> Task details
In the material below, count the lines where the word "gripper" appears. Nothing but the number, please.
=== Data excerpt ===
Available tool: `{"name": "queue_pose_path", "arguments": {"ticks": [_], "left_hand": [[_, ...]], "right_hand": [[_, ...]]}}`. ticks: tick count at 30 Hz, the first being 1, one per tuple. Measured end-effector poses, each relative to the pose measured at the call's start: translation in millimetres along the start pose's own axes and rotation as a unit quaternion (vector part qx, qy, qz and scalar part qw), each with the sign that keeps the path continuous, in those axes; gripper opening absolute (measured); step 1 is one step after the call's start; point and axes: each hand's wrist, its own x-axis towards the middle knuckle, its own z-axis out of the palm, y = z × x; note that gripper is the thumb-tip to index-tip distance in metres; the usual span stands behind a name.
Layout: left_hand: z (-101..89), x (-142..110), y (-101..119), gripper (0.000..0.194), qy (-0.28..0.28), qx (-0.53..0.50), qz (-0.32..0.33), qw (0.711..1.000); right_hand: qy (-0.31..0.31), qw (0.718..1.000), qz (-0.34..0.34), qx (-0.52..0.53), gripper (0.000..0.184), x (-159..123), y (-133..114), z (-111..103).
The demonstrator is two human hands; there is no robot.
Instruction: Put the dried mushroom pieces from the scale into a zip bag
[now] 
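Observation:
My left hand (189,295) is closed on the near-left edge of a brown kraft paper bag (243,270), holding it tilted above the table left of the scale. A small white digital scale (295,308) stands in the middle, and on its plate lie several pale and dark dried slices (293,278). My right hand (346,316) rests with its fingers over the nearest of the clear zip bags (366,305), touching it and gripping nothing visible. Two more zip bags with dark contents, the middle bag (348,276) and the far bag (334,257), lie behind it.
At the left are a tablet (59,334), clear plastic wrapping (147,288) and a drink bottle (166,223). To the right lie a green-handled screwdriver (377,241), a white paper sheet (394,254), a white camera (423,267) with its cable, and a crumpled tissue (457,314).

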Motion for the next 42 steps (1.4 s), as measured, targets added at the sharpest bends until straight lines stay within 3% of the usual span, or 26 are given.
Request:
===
> Response box
2